2010: A body of UK and international doctors voted antibiotics the most important medical development of the past 50 years.

2012: The Hobbit: An Unexpected Journey – the first of the Hobbit film series – starring Martin Freeman and Ian McKellen premiered in New Zealand.

ANNIVERSARIES

Fiona Armstrong, television presenter, 59; Alistair Darling, Labour politician, 62; Lord Macdonald, Chief of the Name and Arms of Macdonald, 68; Caitlin McClatchey, Scottish swimmer, 30; Randy Newman, singer and songwriter, 72; Stephen Roche, Tour de France winner, 56; Judd Nelson, actor, 56; Ed Harris, actor and director, 65; Martin Clunes OBE, actor, 54; Richard Osman, TV presenter and producer, 45; Kriss Akabusi MBE, athlete, 57; Gavin Rae, Scottish footballer, 38; Armando Iannucci, Scottish writer, TV director, 52; Hugh McKenna, musician (Sensational Alex Harvey Band), 66.

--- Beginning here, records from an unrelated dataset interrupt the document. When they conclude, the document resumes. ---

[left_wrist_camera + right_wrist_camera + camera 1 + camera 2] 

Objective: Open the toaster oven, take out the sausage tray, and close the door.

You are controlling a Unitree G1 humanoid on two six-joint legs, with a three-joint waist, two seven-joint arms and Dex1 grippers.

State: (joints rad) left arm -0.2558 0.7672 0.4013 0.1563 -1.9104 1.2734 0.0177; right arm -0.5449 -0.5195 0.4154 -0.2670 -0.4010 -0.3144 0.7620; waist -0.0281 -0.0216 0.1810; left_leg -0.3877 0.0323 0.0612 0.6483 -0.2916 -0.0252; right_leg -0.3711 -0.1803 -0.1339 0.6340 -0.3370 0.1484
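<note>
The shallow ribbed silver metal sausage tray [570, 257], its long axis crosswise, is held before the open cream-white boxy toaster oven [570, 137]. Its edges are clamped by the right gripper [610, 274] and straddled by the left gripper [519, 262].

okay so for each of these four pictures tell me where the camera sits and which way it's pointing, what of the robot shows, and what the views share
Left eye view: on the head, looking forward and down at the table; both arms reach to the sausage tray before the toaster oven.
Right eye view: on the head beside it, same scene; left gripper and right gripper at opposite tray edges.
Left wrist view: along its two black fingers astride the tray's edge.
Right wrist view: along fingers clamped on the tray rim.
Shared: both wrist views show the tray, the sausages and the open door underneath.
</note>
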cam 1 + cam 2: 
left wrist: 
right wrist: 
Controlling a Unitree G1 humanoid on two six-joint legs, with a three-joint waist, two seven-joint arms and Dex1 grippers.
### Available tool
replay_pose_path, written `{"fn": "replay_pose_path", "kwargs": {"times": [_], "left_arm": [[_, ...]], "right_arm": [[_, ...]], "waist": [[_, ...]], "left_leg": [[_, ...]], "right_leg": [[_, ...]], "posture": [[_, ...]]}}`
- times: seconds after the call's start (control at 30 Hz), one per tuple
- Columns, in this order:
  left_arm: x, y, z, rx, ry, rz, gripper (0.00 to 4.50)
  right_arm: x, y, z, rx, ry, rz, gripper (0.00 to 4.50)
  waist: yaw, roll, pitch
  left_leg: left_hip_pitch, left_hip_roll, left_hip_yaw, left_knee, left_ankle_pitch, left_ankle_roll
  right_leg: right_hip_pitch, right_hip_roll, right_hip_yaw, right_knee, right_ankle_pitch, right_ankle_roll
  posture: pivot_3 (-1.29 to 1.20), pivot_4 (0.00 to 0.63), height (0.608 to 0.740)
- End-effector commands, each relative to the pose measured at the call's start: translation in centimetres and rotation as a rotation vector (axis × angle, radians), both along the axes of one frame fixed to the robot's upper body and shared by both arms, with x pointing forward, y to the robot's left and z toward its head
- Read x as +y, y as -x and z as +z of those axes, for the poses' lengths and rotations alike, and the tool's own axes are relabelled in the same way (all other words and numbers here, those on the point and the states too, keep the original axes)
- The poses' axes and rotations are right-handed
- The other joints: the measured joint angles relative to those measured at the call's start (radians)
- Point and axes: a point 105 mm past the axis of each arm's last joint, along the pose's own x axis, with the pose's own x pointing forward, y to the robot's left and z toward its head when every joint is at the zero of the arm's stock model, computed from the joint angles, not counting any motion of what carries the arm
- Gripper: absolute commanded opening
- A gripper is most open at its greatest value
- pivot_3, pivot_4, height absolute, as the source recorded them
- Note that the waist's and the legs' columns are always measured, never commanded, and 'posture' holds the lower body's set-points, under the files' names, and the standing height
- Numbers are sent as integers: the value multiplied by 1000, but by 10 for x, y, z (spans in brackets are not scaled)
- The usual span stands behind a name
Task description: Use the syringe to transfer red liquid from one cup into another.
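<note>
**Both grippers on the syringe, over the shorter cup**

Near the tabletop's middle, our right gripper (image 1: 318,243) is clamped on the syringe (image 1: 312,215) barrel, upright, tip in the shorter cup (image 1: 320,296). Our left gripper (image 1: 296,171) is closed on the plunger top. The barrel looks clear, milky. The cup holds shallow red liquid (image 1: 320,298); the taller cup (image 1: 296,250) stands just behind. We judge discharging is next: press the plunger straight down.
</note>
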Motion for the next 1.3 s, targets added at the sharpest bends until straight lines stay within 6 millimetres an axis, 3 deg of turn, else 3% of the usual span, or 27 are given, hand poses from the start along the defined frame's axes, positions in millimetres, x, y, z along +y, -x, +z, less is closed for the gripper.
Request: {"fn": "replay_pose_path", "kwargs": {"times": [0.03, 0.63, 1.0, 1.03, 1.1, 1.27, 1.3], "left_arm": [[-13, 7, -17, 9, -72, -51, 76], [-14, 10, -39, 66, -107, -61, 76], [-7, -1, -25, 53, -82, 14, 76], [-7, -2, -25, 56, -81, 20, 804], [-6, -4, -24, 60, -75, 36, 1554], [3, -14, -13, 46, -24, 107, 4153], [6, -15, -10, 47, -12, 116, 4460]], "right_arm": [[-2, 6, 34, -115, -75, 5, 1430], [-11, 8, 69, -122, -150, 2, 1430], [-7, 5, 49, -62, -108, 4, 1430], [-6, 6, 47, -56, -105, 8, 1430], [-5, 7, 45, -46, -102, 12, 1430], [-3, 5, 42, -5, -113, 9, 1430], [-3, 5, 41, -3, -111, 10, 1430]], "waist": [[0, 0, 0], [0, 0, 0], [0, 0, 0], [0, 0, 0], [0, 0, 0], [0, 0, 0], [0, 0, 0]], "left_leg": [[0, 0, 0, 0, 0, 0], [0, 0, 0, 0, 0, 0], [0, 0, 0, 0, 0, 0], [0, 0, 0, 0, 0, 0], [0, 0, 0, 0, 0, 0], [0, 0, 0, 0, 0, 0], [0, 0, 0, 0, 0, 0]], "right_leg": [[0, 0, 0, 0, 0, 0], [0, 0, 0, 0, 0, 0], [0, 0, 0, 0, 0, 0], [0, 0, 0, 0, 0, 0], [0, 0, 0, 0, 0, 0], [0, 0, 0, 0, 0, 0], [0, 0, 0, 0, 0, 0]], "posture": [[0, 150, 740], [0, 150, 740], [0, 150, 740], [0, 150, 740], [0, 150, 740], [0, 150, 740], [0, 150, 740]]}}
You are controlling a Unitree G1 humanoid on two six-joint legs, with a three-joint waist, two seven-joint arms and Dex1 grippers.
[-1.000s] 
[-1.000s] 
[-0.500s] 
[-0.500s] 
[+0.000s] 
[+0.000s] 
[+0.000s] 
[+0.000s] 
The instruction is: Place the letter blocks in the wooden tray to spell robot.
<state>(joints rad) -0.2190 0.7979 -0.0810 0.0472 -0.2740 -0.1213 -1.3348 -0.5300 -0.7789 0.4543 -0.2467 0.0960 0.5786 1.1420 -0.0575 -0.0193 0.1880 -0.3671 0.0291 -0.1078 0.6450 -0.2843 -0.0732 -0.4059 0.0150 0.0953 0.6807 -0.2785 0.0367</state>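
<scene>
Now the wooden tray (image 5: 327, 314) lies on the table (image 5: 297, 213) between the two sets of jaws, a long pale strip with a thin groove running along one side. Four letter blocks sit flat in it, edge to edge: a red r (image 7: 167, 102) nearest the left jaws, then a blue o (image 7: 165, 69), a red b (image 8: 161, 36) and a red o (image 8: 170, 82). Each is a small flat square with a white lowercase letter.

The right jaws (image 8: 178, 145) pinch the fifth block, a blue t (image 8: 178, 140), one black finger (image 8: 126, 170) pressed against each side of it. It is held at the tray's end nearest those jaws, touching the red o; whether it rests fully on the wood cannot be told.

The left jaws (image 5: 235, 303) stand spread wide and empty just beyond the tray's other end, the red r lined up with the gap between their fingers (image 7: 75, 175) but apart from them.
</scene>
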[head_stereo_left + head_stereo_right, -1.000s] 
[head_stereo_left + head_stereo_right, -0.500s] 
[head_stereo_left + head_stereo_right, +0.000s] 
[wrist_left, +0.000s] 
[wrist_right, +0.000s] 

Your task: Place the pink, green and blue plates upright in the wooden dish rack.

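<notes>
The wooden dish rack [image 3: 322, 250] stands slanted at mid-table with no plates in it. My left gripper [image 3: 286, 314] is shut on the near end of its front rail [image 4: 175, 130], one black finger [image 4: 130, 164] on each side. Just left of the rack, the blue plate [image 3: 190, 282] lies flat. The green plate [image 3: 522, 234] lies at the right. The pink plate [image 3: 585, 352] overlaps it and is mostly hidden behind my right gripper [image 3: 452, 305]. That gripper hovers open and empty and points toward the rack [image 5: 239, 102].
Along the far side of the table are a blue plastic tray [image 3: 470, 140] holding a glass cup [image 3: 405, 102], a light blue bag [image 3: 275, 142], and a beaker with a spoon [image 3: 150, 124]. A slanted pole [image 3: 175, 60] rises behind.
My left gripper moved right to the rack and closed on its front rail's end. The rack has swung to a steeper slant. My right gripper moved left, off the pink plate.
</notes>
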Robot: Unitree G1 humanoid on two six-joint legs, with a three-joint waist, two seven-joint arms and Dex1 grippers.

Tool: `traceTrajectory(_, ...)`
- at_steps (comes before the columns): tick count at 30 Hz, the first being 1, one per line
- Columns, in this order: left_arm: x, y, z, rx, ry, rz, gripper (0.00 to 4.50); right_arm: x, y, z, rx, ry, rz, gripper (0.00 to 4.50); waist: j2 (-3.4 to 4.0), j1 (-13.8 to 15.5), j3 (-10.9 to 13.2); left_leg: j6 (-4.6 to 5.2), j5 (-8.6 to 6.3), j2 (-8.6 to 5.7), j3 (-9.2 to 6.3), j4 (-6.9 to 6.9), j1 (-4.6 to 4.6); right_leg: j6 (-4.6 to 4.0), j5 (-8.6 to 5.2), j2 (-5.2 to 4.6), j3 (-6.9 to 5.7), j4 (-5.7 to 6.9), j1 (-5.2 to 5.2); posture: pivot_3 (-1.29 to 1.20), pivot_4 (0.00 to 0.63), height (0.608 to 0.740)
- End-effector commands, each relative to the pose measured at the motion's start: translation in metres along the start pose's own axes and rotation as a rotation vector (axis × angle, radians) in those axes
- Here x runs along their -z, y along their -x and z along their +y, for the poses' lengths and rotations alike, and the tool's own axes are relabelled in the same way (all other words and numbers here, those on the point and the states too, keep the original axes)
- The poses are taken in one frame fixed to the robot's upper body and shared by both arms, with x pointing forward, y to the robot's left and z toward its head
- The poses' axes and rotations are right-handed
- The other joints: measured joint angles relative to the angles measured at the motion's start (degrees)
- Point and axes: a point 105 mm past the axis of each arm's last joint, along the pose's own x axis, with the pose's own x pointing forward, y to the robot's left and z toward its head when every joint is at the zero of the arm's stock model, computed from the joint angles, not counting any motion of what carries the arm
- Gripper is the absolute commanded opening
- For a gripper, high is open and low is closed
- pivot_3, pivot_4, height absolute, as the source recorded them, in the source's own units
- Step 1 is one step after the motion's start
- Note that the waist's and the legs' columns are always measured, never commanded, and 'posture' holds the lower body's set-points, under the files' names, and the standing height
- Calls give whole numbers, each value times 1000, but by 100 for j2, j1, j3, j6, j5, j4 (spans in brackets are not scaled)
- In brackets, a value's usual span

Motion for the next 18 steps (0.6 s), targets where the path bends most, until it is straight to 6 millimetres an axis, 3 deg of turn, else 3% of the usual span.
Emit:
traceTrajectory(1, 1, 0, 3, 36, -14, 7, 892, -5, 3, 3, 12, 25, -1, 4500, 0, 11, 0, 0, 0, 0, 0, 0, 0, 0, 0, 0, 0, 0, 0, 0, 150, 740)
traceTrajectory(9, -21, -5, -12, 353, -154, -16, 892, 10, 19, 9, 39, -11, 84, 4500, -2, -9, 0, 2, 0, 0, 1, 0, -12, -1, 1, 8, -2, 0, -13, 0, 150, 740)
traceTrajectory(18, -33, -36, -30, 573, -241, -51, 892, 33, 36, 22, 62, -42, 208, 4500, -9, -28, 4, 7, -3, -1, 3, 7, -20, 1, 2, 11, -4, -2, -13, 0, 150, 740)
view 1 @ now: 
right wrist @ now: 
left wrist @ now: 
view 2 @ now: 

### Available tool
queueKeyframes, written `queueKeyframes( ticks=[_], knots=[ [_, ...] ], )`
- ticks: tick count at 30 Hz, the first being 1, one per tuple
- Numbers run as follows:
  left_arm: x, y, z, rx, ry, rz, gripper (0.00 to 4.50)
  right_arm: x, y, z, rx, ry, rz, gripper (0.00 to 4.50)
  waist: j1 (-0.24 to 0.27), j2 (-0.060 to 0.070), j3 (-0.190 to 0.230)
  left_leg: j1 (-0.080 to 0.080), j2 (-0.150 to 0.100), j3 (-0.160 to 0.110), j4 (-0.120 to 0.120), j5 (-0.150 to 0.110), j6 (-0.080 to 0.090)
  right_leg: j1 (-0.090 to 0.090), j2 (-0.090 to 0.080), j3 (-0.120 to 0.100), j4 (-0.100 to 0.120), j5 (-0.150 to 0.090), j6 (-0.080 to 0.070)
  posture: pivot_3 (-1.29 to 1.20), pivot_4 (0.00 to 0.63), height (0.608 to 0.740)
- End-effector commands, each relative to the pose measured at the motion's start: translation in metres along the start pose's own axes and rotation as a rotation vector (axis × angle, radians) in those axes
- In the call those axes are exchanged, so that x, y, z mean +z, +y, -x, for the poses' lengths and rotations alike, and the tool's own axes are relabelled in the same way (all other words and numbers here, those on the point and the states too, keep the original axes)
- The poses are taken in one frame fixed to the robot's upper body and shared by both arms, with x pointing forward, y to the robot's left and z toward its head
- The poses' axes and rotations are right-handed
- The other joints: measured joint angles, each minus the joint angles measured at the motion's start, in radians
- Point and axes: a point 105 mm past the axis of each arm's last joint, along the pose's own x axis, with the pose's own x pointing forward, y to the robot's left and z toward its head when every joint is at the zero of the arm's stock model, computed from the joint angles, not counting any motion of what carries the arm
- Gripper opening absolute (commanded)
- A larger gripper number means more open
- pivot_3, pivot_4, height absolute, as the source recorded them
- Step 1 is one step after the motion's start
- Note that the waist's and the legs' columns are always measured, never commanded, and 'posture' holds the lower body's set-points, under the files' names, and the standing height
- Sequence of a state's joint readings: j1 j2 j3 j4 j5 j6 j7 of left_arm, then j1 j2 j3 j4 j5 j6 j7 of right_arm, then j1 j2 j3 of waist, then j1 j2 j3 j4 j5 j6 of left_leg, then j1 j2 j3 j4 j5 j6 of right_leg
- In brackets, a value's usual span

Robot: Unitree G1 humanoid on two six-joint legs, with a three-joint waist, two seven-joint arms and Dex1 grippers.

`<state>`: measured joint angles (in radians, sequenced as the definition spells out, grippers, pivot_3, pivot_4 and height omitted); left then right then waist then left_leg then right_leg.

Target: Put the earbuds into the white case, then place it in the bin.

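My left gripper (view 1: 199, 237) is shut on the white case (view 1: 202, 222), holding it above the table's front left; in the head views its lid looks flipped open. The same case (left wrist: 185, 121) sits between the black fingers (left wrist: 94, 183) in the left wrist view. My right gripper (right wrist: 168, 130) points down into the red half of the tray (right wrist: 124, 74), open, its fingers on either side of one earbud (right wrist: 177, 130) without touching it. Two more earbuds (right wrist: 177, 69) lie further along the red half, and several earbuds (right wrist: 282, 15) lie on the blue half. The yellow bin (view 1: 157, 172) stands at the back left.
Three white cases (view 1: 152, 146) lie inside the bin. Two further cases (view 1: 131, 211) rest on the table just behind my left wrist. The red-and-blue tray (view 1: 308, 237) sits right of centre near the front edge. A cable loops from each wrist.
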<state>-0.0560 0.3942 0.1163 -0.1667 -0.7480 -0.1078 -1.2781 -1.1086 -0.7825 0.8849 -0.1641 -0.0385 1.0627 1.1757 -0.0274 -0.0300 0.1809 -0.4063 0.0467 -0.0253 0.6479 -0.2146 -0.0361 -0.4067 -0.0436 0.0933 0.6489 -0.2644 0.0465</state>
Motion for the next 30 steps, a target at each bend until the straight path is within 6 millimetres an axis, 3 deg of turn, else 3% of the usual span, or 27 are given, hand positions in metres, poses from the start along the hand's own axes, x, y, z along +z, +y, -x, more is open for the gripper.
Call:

Births: 1489 Margaret Tudor, Queen of Scots, wife of James IV of Scotland; 1628 John Bunyan, author of Pilgrim’s Progress; 1757 William Blake, poet and artist; 1820 Friedrich Engels, German socialist and associate of Karl Marx; 1904 Nancy Mitford CBE, novelist and journalist; 1908 Claude Lévi-Strauss, anthropologist.

Deaths: 1499 Edward Plantagenet, 17th Earl of Warwick; 1859 Washington Irving, author; 1945 Dwight Davis, donor of the Davis Cup for tennis; 1968 Enid Blyton, writer of children’s books; 1994 Buster Edwards, Great Train Robber; 2000 Len Shackleton, Sunderland and England footballer; 2001 Bill Reid, Glasgow-born VC; 2010 Leslie Nielsen, actor.